Re: Oregon coal...?


leakinmywaders
 

Hi Richard, I don't want to sound like I am jumping on the pile here, but I was wondering when you said "nowhere in Oregon was coal mined in commercial quantities" whether you meant to bracket that to a specific time frame. Of course coal was mined commercially in the Coos Bay area on the Oregon coast for many years, but these mines pretty well played out, and/or done in by competition from oil, by 1910 or so. Most of that coal was sent to California ports by steamship. I ain't saying it traveled in N&W hoppers, but there is in fact a good possibility that some of this Oregon coal ended up in rail cars going at least a short way east in California.

As an aside, in the case of the western Washington mines mentioned by others, photographs and consist records show that coal traveled eastward over the Cascade crest at least as far as Yakima and Spokane in Pacific Coast RR gondolas, right up into the 1960s.
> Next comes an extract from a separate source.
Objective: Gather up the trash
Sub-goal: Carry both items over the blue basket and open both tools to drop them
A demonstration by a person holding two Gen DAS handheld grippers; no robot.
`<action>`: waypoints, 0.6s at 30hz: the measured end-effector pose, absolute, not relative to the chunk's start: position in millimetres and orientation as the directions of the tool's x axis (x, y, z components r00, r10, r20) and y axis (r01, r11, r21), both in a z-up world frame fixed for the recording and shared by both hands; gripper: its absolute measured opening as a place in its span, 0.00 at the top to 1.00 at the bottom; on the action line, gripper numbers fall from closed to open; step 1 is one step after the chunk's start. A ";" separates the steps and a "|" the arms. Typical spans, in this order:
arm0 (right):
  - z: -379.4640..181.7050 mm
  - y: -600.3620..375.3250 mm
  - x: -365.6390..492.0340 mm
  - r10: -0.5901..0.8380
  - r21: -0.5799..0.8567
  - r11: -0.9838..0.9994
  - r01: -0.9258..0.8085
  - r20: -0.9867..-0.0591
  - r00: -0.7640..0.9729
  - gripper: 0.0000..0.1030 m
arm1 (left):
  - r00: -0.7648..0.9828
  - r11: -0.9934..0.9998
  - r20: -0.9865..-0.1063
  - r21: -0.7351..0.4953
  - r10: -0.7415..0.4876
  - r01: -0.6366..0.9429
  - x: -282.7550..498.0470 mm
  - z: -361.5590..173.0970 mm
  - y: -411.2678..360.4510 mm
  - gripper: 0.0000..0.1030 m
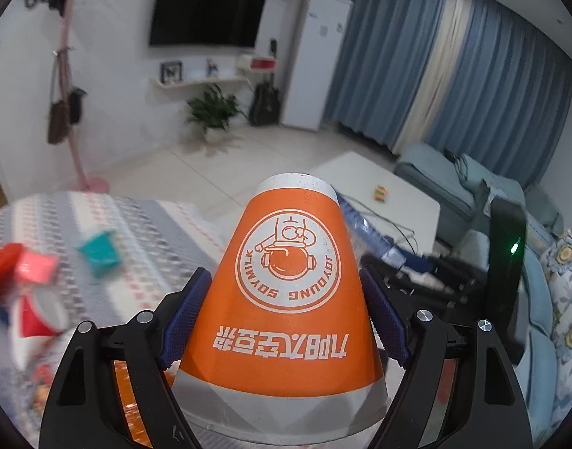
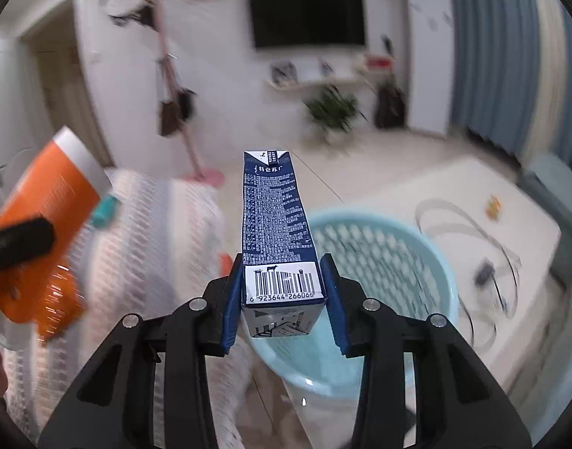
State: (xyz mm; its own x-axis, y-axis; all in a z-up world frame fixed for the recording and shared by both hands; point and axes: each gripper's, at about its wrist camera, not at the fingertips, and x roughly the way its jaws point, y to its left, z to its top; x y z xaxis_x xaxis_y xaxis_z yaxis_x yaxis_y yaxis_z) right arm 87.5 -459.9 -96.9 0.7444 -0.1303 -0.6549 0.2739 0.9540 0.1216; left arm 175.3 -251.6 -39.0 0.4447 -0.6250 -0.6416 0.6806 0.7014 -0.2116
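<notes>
Orange and white, the paper cup [image 1: 289,299] fills the left wrist view, pinched upside down between the blue pads of the left gripper [image 1: 286,318], whose fingers [image 1: 186,310] press on its flanks just above the wide rim. In the right wrist view, the right gripper [image 2: 284,295] clamps the dark blue milk carton [image 2: 276,232] at its barcode end, with the carton pointing straight out past the fingers [image 2: 332,299].

Behind and below the carton sits the light blue basket [image 2: 428,247], on the floor beside the patterned surface [image 2: 143,232]. The carton's free end appears to hang near the basket's far left rim, so the drop seems close.

To do it well, I would bring the carton over the middle of the opening before easing the fingers apart, keeping it low so it does not bounce off the rim. The cup, seen at the left edge of the right view, looks farther from the basket and should follow once the carton is clear. More coloured scraps [image 1: 99,252] lie blurred on the surface.
</notes>
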 end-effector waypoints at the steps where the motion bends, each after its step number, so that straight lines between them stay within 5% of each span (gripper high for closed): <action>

The Pacific Coast was still ORER-listed as a freight car owner after acquisition by the GN.

For those with an interest in the early steam era, see the web link and excerpt below for one account of the Coos Bay coal district.
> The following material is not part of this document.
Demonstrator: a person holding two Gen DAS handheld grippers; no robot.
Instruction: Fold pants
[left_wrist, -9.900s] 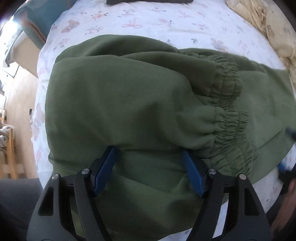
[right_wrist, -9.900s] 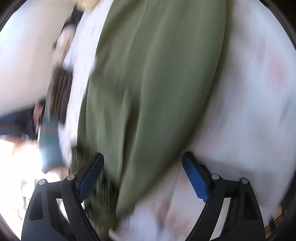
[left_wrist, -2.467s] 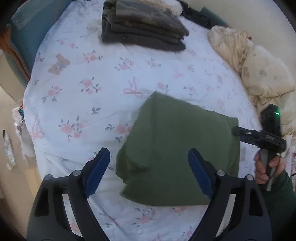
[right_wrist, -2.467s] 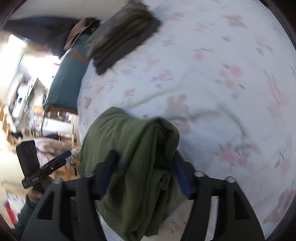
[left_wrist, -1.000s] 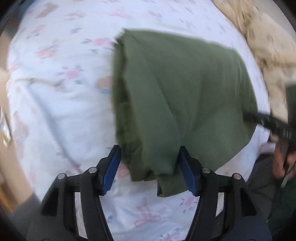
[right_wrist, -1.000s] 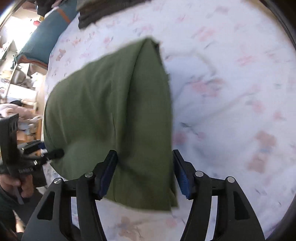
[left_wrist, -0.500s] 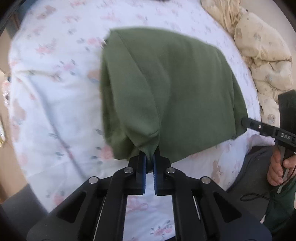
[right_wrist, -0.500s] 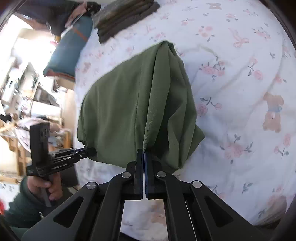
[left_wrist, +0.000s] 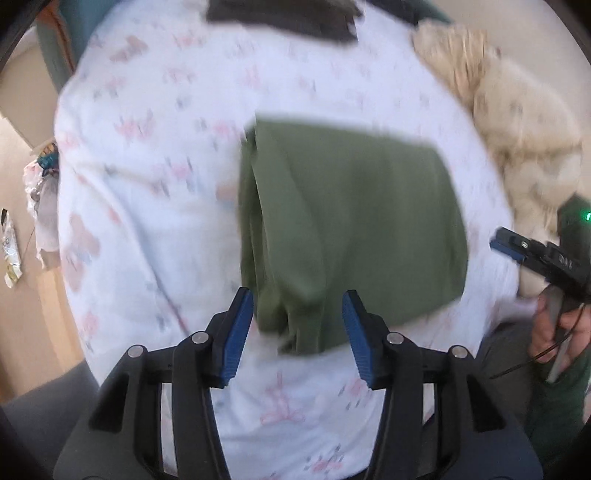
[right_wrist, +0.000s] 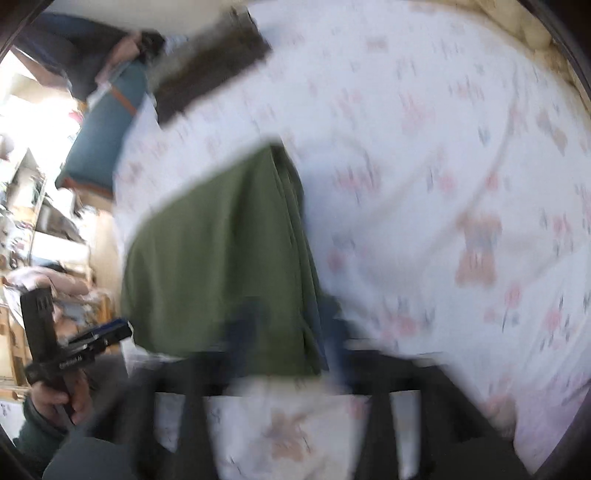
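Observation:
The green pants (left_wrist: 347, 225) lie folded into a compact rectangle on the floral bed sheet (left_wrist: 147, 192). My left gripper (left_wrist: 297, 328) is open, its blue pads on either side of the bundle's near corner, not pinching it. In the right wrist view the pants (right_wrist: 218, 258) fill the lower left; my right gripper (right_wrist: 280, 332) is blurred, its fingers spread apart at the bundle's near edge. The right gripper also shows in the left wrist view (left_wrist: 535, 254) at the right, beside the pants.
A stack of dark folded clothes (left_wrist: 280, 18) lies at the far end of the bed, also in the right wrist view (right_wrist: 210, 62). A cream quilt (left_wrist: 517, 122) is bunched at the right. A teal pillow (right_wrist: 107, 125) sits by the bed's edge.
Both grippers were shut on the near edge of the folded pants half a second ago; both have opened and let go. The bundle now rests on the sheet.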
http://www.coos-bay.net/coal.html

EXCERPT:
Back in 1854, A.G. Aiken shipped 200 tons of coal from Coos Bay to San Francisco via the shipping lanes. His success attracted gold miners, one whose name was Patrick Flanagan, an immigrant from Ireland. In 1855 in the town of Libby Mr. Flanagan found a rich vein running close to the Newport Coal Basin. The vein extended three miles. It was estimated in 1890 that there was as much as 6 million tons of coal in the mining areas. It was speculated by geologists that the vein may extend the length of North Bend, Coos Bay's sister city. As much as 30 to 40 thousand tons of coal were mined each year. Information recently released provides evidence that the massive coal mine still exists. During the late 19th century coal cars transported the coal after Mr. Flanagan brought steam locomotives to handle the shipments. One very large shipment was deposited in Bunker Hill, another well-known area in Coos Bay. At least 1,000 tons of coal were dropped in Bunker Hill awaiting shipment. There were many more mines which ran from Glasgow south and east towards Riverton. In 1860 the mines shipped 3, 145 tons of coal to the San Francisco area. The production of coal increased by 5,000 tons a year. Tonnage from Coos Bay in 1915 reached nearly 90 thousand tons in the late 1890's. However, by 1915 the tonnage dropped to 709 tons. The mining became sporadic. Boys as young as 13 left school to work in the mines and were given the nickname of "whistle punks". Due to the poor weather and the lack of a deep harbor and jetty the coal was unable to be shipped by barge. Soon, the mines closed. The advent of the combustion engine and the change from steam to diesel engines forced the coal mines to shut down. There is currently talk in the area about reopening the mines....<<<
Chris Frissell
former and occasional Oregonian
writing from Polson, MT
Season's Greetings

--- In STMFC@yahoogroups.com, Richard Hendrickson <rhendrickson@...> wrote:

On Dec 24, 2009, at 5:13 PM, al_brown03 wrote:

The N&W hoppers that went over Sherman Hill were back-loaded with
Oregon coal, right? :-)
Oregon coal? Surely you jest. In the steam era, most of the
relatively little coal used in the Northwest came from southern
Utah. Nowhere in Oregon was coal mined in commercial quantities.
That's why all the steam locomotives burned oil, and why most
industries were fueled by oil or natural gas. Coal was, of course,
mined in Wyoming, mostly in mines owned by the Union Pacific
Railroad, but in nowhere near the quantity that it now is. Union
Pacific coal traveled east over Sherman Hill, mostly in UP hoppers
and gondolas (mandatory STMFC freight car content).